* **WORK TASK**
Copy each line below exactly and leave the pictures out.
BEGIN MATERIAL SUPPLIED
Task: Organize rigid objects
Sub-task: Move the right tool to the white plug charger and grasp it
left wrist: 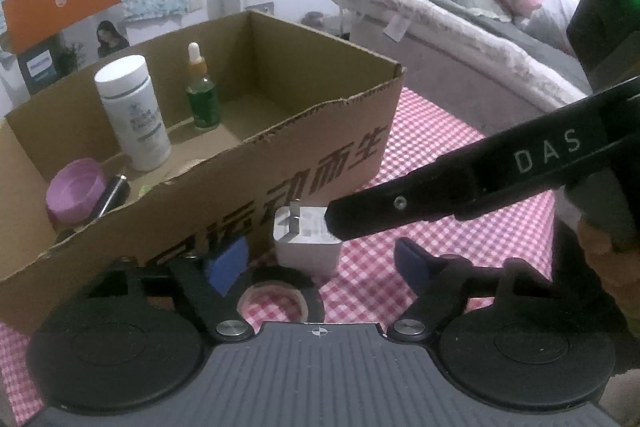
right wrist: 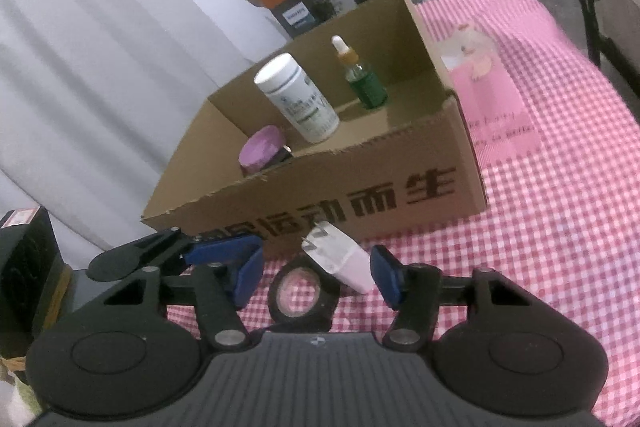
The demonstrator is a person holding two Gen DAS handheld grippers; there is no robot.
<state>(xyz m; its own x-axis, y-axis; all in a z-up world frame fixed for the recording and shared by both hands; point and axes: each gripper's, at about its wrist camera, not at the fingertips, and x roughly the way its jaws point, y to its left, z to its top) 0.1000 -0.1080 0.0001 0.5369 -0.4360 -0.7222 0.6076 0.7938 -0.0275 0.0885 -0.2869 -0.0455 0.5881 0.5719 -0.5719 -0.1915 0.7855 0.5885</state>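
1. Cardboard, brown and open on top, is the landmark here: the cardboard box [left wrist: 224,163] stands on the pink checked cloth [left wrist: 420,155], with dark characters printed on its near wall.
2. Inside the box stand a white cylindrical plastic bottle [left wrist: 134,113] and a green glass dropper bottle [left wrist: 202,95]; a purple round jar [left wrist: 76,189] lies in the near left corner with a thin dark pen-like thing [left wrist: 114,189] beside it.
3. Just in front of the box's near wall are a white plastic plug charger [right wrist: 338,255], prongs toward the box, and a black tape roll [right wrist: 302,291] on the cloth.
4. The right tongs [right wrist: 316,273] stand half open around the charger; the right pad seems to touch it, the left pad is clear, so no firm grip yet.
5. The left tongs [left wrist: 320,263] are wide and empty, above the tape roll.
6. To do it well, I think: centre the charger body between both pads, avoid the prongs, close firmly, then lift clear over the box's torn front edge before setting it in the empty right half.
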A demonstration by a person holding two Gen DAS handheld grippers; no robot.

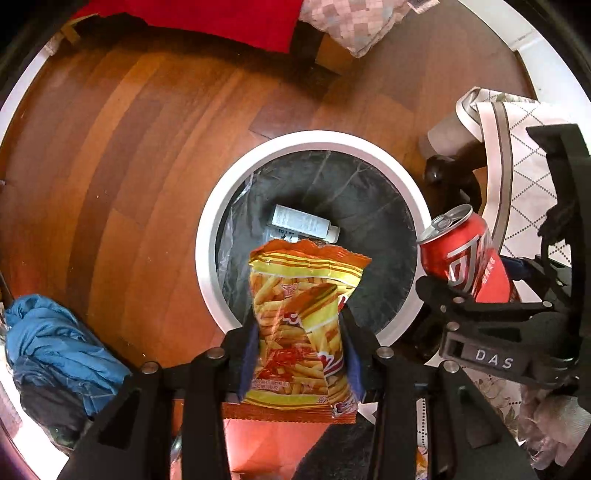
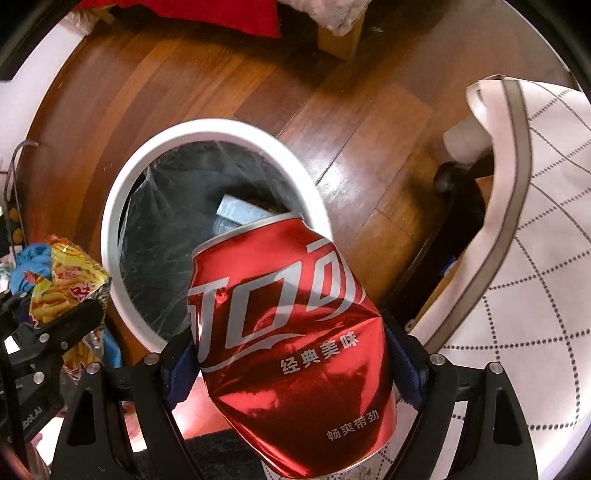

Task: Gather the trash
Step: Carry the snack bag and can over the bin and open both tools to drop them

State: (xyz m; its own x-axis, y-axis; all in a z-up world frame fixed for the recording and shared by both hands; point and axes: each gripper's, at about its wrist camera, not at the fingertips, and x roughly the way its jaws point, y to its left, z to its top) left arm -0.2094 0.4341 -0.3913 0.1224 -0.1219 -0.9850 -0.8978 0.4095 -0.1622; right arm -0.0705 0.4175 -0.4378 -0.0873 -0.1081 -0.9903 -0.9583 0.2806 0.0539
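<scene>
- Yellow and orange, the snack bag (image 1: 301, 332) sits pinched at its waist by the left gripper (image 1: 301, 347), whose two fingers press in from either side so that the foil crumples between the blue pads (image 1: 248, 354).
- Its torn top edge rises beyond the fingertips and hangs over the near rim of the bin (image 1: 221, 206).
- Just to the right in the left wrist view, the right gripper (image 1: 476, 295) carries a red can (image 1: 461, 254), held tilted, its pull-tab top pointing up and toward the bin.
- Seen from the right wrist, the right gripper (image 2: 295, 365) is closed on the dented can (image 2: 291, 339); the fingers clamp its lower body on both sides, and the can leans left with its top over the bin's near right rim (image 2: 317, 206).
- At the left edge of that view, the snack bag (image 2: 66, 280) shows in the other gripper, beside the bin's left rim.
- Below both grippers stands the round white bin with a dark liner (image 1: 369, 229); a white bottle (image 1: 301, 223) lies flat at the bottom.
- Around the bin lies a wooden floor (image 1: 129, 147).
- A blue cloth (image 1: 55, 343) is heaped at the left, and a patterned white cloth (image 1: 517, 166) hangs at the right.
- Farthest off, a red cloth (image 1: 221, 18) and a checked pillow (image 1: 354, 22) lie at the far edge.
</scene>
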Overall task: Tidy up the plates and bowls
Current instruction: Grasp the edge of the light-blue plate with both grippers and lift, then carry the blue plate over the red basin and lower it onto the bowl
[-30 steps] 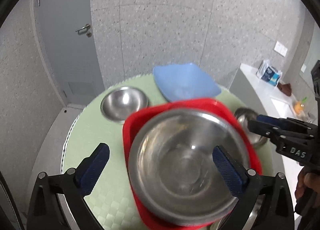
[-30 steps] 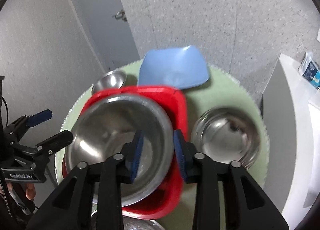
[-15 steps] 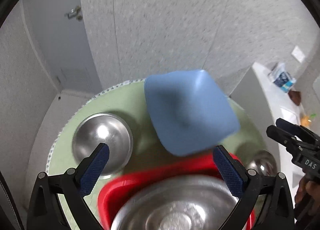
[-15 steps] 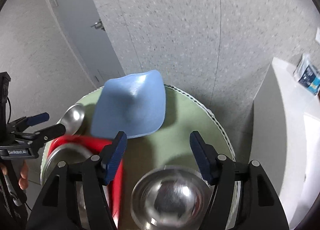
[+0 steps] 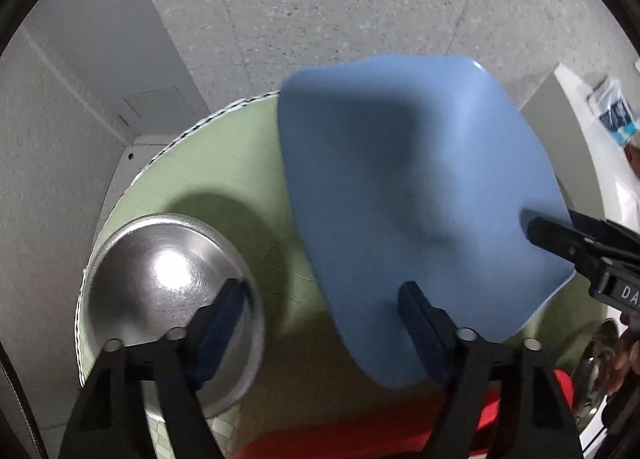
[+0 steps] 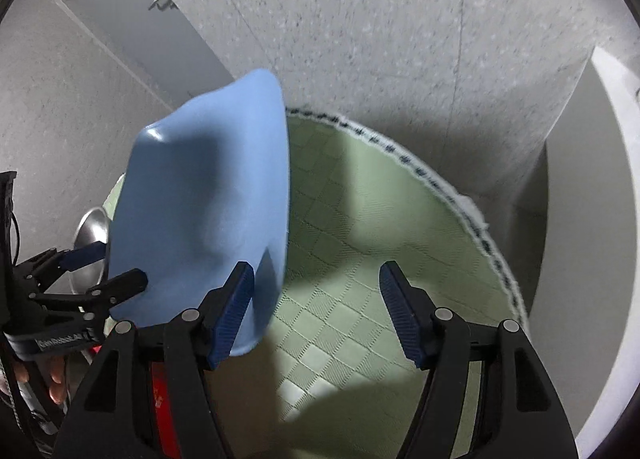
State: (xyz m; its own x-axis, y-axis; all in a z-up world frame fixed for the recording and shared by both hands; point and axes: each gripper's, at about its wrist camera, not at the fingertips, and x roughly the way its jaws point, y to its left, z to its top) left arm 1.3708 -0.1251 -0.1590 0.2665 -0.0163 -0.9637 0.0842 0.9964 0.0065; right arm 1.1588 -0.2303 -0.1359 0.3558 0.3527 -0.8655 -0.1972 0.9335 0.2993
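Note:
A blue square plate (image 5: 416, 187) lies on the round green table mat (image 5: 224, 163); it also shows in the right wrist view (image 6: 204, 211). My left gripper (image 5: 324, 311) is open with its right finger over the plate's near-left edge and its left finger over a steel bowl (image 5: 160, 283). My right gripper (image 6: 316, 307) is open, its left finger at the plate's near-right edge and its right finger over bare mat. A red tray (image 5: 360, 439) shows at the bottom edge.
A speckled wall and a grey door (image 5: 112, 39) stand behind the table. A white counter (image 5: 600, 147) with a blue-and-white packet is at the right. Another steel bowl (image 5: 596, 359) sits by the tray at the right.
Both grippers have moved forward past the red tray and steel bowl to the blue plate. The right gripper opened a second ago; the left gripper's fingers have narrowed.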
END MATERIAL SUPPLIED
* **RESPONSE BELOW**
Task: Organize rigid objects
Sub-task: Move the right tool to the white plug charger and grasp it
left wrist: 
right wrist: 
The demonstrator is a person holding two Gen DAS handheld grippers; there is no robot.
<state>(xyz m; its own x-axis, y-axis; all in a z-up world frame fixed for the recording and shared by both hands; point and axes: each gripper's, at about its wrist camera, not at the fingertips, and x roughly the way its jaws point, y to its left, z to its top) 0.1000 -0.1080 0.0001 0.5369 -0.4360 -0.7222 0.6076 0.7938 -0.0275 0.0885 -0.2869 -0.0455 0.5881 0.5719 -0.5719 -0.1915 0.7855 0.5885</state>
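1. Cardboard, brown and open on top, is the landmark here: the cardboard box [left wrist: 224,163] stands on the pink checked cloth [left wrist: 420,155], with dark characters printed on its near wall.
2. Inside the box stand a white cylindrical plastic bottle [left wrist: 134,113] and a green glass dropper bottle [left wrist: 202,95]; a purple round jar [left wrist: 76,189] lies in the near left corner with a thin dark pen-like thing [left wrist: 114,189] beside it.
3. Just in front of the box's near wall are a white plastic plug charger [right wrist: 338,255], prongs toward the box, and a black tape roll [right wrist: 302,291] on the cloth.
4. The right tongs [right wrist: 316,273] stand half open around the charger; the right pad seems to touch it, the left pad is clear, so no firm grip yet.
5. The left tongs [left wrist: 320,263] are wide and empty, above the tape roll.
6. To do it well, I think: centre the charger body between both pads, avoid the prongs, close firmly, then lift clear over the box's torn front edge before setting it in the empty right half.
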A demonstration by a person holding two Gen DAS handheld grippers; no robot.


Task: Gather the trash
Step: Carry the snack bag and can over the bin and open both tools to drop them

State: (xyz m; its own x-axis, y-axis; all in a z-up world frame fixed for the recording and shared by both hands; point and axes: each gripper's, at about its wrist camera, not at the fingertips, and x roughly the way its jaws point, y to its left, z to its top) left arm -0.2094 0.4341 -0.3913 0.1224 -0.1219 -0.9850 -0.8978 0.4095 -0.1622; right arm -0.0705 0.4175 -0.4378 -0.0873 -0.1081 -0.9903 -0.9583 0.2806 0.0539
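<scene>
- Yellow and orange, the snack bag (image 1: 301, 332) sits pinched at its waist by the left gripper (image 1: 301, 347), whose two fingers press in from either side so that the foil crumples between the blue pads (image 1: 248, 354).
- Its torn top edge rises beyond the fingertips and hangs over the near rim of the bin (image 1: 221, 206).
- Just to the right in the left wrist view, the right gripper (image 1: 476, 295) carries a red can (image 1: 461, 254), held tilted, its pull-tab top pointing up and toward the bin.
- Seen from the right wrist, the right gripper (image 2: 295, 365) is closed on the dented can (image 2: 291, 339); the fingers clamp its lower body on both sides, and the can leans left with its top over the bin's near right rim (image 2: 317, 206).
- At the left edge of that view, the snack bag (image 2: 66, 280) shows in the other gripper, beside the bin's left rim.
- Below both grippers stands the round white bin with a dark liner (image 1: 369, 229); a white bottle (image 1: 301, 223) lies flat at the bottom.
- Around the bin lies a wooden floor (image 1: 129, 147).
- A blue cloth (image 1: 55, 343) is heaped at the left, and a patterned white cloth (image 1: 517, 166) hangs at the right.
- Farthest off, a red cloth (image 1: 221, 18) and a checked pillow (image 1: 354, 22) lie at the far edge.
</scene>
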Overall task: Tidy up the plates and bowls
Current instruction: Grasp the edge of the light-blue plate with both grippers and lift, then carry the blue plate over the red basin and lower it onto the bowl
[-30 steps] 
[-30 steps] 
[-15 steps] 
[-15 steps] 
[+0 steps] 
[+0 steps] 
State: (xyz m; its own x-axis, y-axis; all in a z-up world frame fixed for the recording and shared by both hands; point and axes: each gripper's, at about its wrist camera, not at the fingertips, and x roughly the way its jaws point, y to its left, z to its top) left arm 1.3708 -0.1251 -0.1590 0.2665 -0.0163 -0.9637 0.0842 0.9964 0.0065; right arm 1.1588 -0.2303 -0.1359 0.3558 0.3527 -0.8655 -0.1972 0.9335 0.2993
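Note:
A blue square plate (image 5: 416, 187) lies on the round green table mat (image 5: 224, 163); it also shows in the right wrist view (image 6: 204, 211). My left gripper (image 5: 324, 311) is open with its right finger over the plate's near-left edge and its left finger over a steel bowl (image 5: 160, 283). My right gripper (image 6: 316, 307) is open, its left finger at the plate's near-right edge and its right finger over bare mat. A red tray (image 5: 360, 439) shows at the bottom edge.
A speckled wall and a grey door (image 5: 112, 39) stand behind the table. A white counter (image 5: 600, 147) with a blue-and-white packet is at the right. Another steel bowl (image 5: 596, 359) sits by the tray at the right.
Both grippers have moved forward past the red tray and steel bowl to the blue plate. The right gripper opened a second ago; the left gripper's fingers have narrowed.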

Here the output is complete.